> [Task directions]:
Look below for the line containing "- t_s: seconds"; from there, print each line exactly up to and including the line containing "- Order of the", and stop.
[Start of Attachment]
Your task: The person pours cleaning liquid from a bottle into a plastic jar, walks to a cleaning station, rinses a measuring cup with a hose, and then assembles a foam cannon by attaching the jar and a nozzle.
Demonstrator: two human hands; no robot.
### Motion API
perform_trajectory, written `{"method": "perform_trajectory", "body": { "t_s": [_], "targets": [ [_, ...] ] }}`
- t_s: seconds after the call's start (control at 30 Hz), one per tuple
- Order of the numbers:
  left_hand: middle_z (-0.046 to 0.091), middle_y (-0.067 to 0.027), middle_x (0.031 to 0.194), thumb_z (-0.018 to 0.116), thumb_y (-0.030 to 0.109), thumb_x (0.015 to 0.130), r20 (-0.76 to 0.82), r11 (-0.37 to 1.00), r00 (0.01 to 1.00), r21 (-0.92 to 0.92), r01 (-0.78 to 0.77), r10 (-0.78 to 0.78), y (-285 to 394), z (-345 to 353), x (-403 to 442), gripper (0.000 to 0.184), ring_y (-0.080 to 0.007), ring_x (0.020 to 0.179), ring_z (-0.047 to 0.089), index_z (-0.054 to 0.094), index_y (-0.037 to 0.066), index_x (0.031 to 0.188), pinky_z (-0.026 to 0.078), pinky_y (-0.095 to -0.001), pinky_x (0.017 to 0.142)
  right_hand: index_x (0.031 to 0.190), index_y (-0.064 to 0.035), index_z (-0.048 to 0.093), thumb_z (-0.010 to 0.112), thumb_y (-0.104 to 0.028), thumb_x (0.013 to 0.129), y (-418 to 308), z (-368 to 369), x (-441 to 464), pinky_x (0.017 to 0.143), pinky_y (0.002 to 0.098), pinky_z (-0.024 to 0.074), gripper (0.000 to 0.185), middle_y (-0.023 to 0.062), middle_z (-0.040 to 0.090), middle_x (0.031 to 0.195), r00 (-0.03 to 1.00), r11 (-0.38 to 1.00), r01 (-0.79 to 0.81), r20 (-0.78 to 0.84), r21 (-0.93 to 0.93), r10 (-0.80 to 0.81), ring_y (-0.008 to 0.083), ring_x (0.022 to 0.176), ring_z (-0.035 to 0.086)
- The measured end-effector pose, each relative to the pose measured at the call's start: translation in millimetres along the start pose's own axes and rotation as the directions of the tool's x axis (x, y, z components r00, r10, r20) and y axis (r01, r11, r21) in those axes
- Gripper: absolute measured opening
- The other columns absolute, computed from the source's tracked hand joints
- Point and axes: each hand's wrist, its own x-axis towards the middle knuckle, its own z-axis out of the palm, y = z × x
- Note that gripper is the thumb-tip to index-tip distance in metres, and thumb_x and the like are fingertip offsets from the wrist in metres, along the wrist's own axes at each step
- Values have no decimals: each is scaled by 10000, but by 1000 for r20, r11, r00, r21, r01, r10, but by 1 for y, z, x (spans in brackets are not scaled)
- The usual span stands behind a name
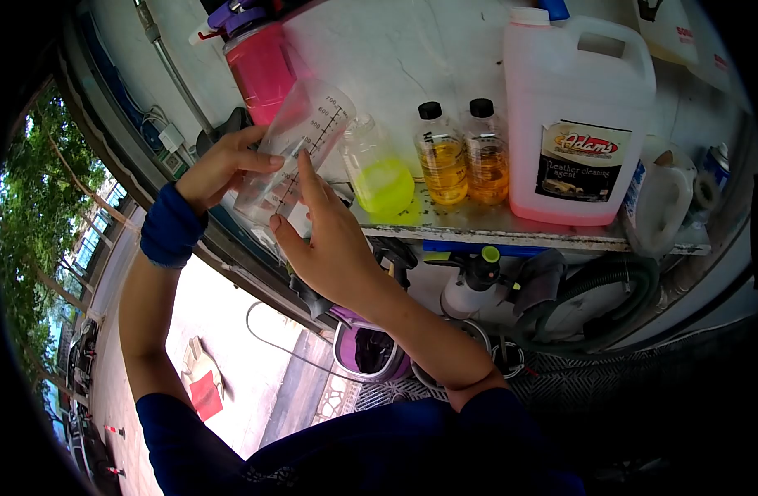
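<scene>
A clear measuring cup [315, 116] with printed marks is held tilted in front of the shelf. My left hand [230, 165] grips it from the left, thumb across its side. My right hand [325, 236] is at its lower right, index finger raised against the scale and thumb near the lower end, fingers apart. Just behind stands a clear bottle of yellow-green liquid [383, 183]. Farther right are two black-capped bottles, one with yellow liquid [442, 169] and one with orange liquid [487, 169]. A pink bottle [263, 70] with a purple top is behind the cup.
A large jug of pink liquid [523, 107] stands on the worn shelf [511, 234], with a spray can [714, 165] at its right end. Below are a pump sprayer [470, 289], a coiled hose [598, 322] and a purple bucket [346, 351]. An open doorway lies at left.
</scene>
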Motion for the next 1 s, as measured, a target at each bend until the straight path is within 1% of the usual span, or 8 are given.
{"method": "perform_trajectory", "body": {
  "t_s": [0.3,0.37,0.57,0.8,1.0],
  "targets": [
    [628,-125,1160,722,244,797,-2,1000,1000,10,27,-27,10,-3,-4,646,-191,968,668,495,-1,1351,570,-304,804,1446,172,94,554,-171,925,-6,1,1,1039,512,362,775,484,371,1271,1000,999,18,6,30,-18,584,1210,426],
    [623,-134,1173,713,257,805,11,999,1000,43,21,-21,11,-4,-5,654,-202,983,669,484,-3,1360,581,-314,790,1445,173,95,556,-166,924,-6,1,2,1038,510,365,774,481,371,1274,1000,999,26,5,41,-26,579,1213,426],
    [619,-146,1181,703,270,816,68,999,998,50,7,-10,10,-11,0,667,-227,1010,667,467,-8,1374,591,-327,786,1446,172,96,560,-156,923,-5,2,3,1033,504,371,772,464,366,1290,999,998,37,5,50,-38,562,1228,422],
    [623,-146,1171,708,275,810,41,997,999,68,22,-25,13,-13,0,673,-225,1011,665,471,-10,1371,600,-336,776,1453,159,96,560,-161,925,-6,3,3,1038,504,367,773,463,352,1305,999,997,39,5,69,-39,561,1232,415],
    [631,-142,1139,715,284,804,34,995,999,95,25,-28,14,-18,2,662,-218,984,666,492,-13,1352,606,-320,762,1461,147,92,560,-177,927,-6,4,4,1038,509,367,781,463,363,1299,999,998,32,11,49,-32,562,1235,417]
  ]
}}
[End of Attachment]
> [Your solution]:
- t_s: seconds after the call's start (control at 30 Hz), one per tuple
- Order of the numbers:

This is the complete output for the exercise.